BASE is an abbreviation for “basically available, soft-state, and eventual consistency,” and the meanings are described as follows.
(1) Basically available: The DB system can execute and always provide services. Some parts of the DB system may have partial failures and the rest of the DB system can continue to operate. Some NoSQL DBs typically keep several copies of specific data on different servers, which allows the DB system to respond to all queries even if few of the servers fail.
(2) Soft-state: The DB system does not require a state of strong consistency. Strong consistency means that no matter which replication of a certain data is updated, all later reading operations of the data must be able to obtain the latest information.
(3) Eventual consistency: The DB system needs to meet the consistency requirement after a
certain time. Sometimes the DB may be in an inconsistent state. For example, some NoSQL
DBs keep multiple copies of certain data on multiple servers. However, these copies may be
inconsistent in a short time, which may happen when a copy of the data is updated while the
other copies continue to have data from the old version.
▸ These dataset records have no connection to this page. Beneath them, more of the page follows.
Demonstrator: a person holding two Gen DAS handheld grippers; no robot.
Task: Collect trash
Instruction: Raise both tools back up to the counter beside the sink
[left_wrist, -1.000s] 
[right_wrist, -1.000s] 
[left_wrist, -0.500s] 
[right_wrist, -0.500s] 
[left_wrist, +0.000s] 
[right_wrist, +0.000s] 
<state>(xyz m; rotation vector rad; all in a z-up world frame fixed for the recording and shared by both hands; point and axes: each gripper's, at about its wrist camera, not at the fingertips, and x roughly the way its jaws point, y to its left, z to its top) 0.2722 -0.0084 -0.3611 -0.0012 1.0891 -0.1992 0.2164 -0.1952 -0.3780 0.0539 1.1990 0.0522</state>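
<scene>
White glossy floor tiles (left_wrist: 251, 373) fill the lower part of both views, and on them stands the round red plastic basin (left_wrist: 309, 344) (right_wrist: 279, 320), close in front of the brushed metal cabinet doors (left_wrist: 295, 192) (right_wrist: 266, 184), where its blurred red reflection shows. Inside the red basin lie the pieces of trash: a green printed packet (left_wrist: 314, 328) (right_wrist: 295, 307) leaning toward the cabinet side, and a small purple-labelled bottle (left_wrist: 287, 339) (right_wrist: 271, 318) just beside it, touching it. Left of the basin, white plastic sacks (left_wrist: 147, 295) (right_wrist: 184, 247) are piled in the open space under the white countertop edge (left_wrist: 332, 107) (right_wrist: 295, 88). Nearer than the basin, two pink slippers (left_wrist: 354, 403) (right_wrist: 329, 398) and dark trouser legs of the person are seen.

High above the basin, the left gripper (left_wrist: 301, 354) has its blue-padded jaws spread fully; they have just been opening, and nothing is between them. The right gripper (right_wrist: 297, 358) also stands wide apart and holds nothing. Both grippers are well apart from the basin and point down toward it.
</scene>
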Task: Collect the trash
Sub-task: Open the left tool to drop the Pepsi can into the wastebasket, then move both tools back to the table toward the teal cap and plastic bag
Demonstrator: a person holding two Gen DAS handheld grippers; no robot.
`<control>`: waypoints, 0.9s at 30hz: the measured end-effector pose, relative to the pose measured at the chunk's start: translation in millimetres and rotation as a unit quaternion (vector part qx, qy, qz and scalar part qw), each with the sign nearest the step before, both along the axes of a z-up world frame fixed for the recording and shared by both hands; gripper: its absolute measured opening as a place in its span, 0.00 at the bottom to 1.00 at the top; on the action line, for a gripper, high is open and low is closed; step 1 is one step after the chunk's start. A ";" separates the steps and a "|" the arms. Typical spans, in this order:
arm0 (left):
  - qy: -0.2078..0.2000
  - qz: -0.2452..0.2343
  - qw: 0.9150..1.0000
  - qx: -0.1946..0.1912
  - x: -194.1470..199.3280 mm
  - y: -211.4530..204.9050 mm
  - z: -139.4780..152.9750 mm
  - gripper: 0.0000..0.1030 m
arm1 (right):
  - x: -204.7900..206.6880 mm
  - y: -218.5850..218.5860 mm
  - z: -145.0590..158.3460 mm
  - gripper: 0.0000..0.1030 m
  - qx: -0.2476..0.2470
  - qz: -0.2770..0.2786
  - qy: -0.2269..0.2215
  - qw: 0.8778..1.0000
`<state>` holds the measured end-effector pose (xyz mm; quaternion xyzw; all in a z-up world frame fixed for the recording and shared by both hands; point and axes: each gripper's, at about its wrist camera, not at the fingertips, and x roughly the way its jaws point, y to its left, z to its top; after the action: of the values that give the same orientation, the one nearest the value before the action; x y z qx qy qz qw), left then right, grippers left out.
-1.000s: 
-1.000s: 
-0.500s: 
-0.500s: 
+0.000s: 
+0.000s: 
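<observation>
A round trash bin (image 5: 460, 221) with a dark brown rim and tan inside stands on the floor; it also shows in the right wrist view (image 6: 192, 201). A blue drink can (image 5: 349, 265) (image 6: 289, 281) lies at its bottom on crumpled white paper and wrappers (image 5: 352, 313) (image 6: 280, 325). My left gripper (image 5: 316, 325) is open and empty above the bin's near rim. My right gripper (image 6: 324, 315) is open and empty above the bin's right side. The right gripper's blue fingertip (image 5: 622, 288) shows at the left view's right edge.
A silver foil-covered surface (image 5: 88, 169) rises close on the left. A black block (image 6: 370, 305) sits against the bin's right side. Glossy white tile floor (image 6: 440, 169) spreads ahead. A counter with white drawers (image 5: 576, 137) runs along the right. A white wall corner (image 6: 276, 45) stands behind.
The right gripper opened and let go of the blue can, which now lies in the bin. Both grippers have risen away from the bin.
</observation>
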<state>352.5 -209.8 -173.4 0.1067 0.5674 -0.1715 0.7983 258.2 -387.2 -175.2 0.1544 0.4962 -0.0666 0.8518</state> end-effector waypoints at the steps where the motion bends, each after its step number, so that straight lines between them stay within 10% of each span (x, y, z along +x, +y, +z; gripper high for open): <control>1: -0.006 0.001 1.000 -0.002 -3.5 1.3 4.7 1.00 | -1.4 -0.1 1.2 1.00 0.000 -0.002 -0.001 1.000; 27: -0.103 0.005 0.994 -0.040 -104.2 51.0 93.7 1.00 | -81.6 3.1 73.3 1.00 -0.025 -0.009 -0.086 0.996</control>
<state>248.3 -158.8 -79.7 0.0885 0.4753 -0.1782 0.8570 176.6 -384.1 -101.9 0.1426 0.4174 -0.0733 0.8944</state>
Eventually, the replication
mechanism in the NoSQL DB system will update all replicas to be consistent.
Advantages of NoSQL
- Can be used as Primary or Analytic Data Source
- Big Data Capability
- No Single Point of Failure
- Easy Replication
- No Need for Separate Caching Layer
- It provides fast performance and horizontal scalability.
- Can handle structured, semi-structured, and unstructured data with equal effect
- Object-oriented programming which is easy to use and flexible
- NoSQL databases don't need a dedicated high-performance server
- Support Key Developer Languages and Platforms
- Simple to implement than using RDBMS
- It can serve as the primary data source for online applications.
- Handles big data which manages data velocity, variety, volume, and complexity
- Excels at distributed database and multi-data center operations
- Eliminates the need for a specific caching layer to store data
- Offers a flexible schema design which can easily be altered without downtime or service disruption
Disadvantages of NoSQL
- No standardization rules
- Limited query capabilities
- RDBMS databases and tools are comparatively mature
- It does not offer any traditional database capabilities, like consistency when multiple transactions are performed simultaneously.
- When the volume of data increases it is difficult to maintain unique values as keys become difficult
- Doesn't work as well with relational data
- The learning curve is stiff for new developers
- Open source options so not so popular for enterprises.
When should NoSQL be used:
1. When huge amount of data need to be stored and retrieved .
2. The relationship between the data you store is not that important
3. The data changing over time and is not structured.
4. Support of Constraints and Joins is not required at database level
5. The data is growing continuously and you need to scale the database regular to handle the data.